Perhaps even more inconsistent is that just a few years ago, in yet another barnyard allusion, the pope advised Catholic couples not to feel the need to breed “like rabbits,” even recalling that he had chastised a woman who had seven children by cesarean section and was expecting her eighth. “That is an irresponsibility,” he said he told her.
He urged what he termed “responsible parenting” — although he also insisted in those same remarks that artificial contraception wasn’t necessary for family planning. Instead, he endorsed natural family planning — having intercourse only at the time of the month when a woman isn’t fertile — a method only an unmarried man would consider foolproof.
But beyond the church’s flaws and inconsistencies is a much bigger issue: the way this pope and his predecessors have perceived women. Francis apparently sees our value primarily as mothers. He seems to close his eyes to the fact that for generations, women have struggled to live their lives as fully and as ambitiously as men and to use our talents not only within the family but also to improve the world.
The pope’s comments Wednesday were part of his fixation in seeing, as does billionaire Elon Musk, declining birthrates in most of the developed world as a huge crisis. He called it the “demographic winter.”
He used the same term in February to describe Italy’s plummeting birthrate, warning that it puts the country’s future in danger and hoping for a “new springtime of baby boys and girls.” In December, he called Italy’s population decline a “tragedy.”
This week, when the pope again referred to this problem as affecting many Western countries, he urged couples to give up their “selfishness” and have more babies and asked governments to make it easier to adopt. But that, of course, puts the burden on an already overburdened nuclear family, particularly on women, who often are the primary caregivers and who have suffered more than men from the work disruptions of the Covid-19 pandemic.

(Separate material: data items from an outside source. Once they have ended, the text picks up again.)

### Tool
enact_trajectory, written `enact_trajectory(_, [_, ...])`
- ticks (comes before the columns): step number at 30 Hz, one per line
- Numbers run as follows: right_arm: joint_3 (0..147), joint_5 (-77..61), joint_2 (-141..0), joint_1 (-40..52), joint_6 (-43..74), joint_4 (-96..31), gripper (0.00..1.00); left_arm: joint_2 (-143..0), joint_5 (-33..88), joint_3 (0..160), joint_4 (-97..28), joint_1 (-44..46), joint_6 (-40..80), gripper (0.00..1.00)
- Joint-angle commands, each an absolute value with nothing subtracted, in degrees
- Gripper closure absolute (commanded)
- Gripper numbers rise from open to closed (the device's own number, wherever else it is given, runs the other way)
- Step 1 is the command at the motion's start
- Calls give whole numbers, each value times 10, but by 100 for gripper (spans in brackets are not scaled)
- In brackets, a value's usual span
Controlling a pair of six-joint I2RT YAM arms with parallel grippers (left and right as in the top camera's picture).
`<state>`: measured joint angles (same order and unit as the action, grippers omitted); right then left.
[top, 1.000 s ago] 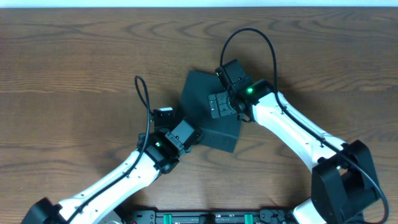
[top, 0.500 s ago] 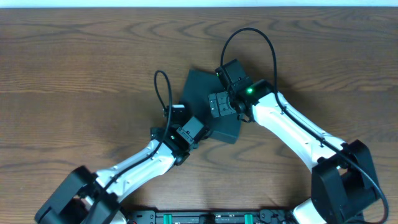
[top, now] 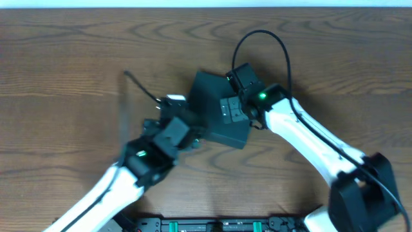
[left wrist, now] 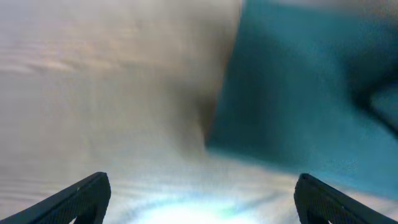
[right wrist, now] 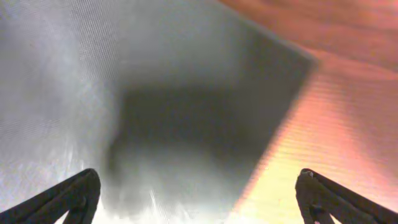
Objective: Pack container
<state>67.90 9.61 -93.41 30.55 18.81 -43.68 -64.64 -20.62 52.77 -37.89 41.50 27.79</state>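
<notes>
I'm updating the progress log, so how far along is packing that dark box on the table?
Done: the container appears closed, lid flat. In hand: nothing; the right tool hangs open over the lid, the left tool open beside its edge, view blurred. Left: contents are hidden, so I cannot tell whether packing is finished.
</notes>
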Motion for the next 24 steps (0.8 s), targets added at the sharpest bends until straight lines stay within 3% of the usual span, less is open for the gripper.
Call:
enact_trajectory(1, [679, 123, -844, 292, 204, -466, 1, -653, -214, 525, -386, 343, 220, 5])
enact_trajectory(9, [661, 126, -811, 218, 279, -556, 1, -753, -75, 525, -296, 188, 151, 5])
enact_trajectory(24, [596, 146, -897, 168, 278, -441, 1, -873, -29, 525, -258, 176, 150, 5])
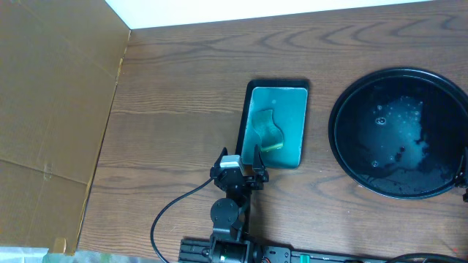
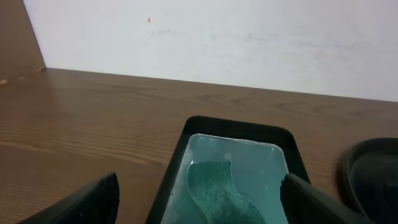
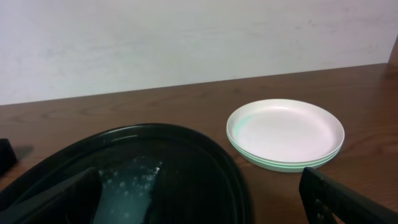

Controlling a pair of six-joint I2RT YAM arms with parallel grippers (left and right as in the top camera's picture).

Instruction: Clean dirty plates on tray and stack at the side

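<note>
Left gripper (image 2: 199, 208) and right gripper (image 3: 202, 205) hang released; plates (image 3: 285, 132) sit stacked ahead-right of the latter, tray (image 3: 211, 149) beneath bare. Task seemingly complete; only retreat remains.

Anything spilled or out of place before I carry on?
Only a wet, bubbly patch on the floor of the round black tray, inside its rim. The plates sit squarely stacked on the table beside it.

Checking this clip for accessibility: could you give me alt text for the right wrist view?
A stack of white plates, the top one spotless, sits on the wooden table beside a large round black tray, which holds only wet droplets. The open right gripper frames the bottom corners, with a pale wall behind.
</note>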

Not to mention that I get a little spooked when there’s discussion about declining birthrates in parts of the world that are mostly white, educated and prosperous. The pope certainly has been outspoken about caring for immigrants and the need for racial justice, but a “demographic winter” that is a threat only for the developed world seems to come awfully close to evoking the “great replacement” theory that people of color will supplant white Americans and Europeans.
I hope Francis gets a better set of words to express his concerns. And I hope the pope will begin to appreciate women’s reluctance to have large families. We will not turn back the clock on our newfound freedom and have many babies simply to address exaggerated concerns about the population decline.
So get used to it, Holy Father: Despite your exhortations, you may be seeing a lot more young couples walking dogs than pushing strollers.